* TASK DIRECTIONS
The string "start" may appear in lines of the listing. Report each line where it does.

* INPUT DATA
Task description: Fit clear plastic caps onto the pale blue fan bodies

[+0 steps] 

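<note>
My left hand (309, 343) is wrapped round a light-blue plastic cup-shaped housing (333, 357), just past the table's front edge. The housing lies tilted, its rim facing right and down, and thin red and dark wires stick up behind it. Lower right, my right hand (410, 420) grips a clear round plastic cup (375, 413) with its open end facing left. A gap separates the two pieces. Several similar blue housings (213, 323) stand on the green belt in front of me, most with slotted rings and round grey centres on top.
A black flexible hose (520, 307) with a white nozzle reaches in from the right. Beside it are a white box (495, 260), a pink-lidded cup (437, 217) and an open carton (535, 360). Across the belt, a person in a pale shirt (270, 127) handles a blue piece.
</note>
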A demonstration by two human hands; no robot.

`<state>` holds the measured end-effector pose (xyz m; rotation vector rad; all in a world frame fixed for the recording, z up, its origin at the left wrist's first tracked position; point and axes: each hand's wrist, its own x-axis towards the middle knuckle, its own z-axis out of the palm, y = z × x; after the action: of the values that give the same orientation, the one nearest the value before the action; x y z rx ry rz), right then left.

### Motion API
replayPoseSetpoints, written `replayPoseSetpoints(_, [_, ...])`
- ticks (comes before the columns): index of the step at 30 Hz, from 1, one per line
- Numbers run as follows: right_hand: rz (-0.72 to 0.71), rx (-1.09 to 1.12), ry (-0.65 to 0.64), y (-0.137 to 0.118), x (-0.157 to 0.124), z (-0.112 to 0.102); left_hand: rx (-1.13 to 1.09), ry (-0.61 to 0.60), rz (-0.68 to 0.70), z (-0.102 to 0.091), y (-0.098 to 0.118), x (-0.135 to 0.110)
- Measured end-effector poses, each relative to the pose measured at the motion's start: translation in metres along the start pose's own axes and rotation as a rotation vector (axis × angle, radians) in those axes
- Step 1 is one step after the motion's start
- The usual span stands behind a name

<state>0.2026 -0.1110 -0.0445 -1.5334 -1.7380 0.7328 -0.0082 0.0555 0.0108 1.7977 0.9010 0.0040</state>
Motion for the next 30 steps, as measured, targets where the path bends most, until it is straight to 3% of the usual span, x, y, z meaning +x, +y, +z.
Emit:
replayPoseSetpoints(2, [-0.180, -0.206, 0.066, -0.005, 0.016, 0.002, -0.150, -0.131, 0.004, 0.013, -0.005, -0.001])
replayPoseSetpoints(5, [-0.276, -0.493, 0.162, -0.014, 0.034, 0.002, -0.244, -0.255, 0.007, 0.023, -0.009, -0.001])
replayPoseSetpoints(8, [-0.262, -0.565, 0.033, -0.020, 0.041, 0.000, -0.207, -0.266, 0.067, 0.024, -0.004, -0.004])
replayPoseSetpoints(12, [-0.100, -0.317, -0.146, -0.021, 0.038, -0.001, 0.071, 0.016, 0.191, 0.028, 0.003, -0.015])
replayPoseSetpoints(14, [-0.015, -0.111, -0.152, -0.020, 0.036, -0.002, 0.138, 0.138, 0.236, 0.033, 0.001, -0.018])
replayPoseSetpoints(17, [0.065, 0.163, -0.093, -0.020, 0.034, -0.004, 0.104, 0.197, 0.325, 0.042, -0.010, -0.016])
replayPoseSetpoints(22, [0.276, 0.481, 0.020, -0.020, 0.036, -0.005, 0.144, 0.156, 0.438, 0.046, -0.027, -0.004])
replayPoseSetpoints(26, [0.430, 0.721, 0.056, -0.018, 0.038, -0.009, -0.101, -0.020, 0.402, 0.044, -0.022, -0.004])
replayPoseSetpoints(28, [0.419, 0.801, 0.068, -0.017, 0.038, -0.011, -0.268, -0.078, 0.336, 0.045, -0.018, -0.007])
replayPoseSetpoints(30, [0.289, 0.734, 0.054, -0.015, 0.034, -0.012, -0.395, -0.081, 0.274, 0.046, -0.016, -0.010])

* WRITTEN ANSWER
- Measured end-effector poses, each relative to the pose measured at the motion's start: translation in metres along the start pose's own axes and rotation as a rotation vector (axis × angle, radians) in those axes
- Step 1 is one step after the motion's start

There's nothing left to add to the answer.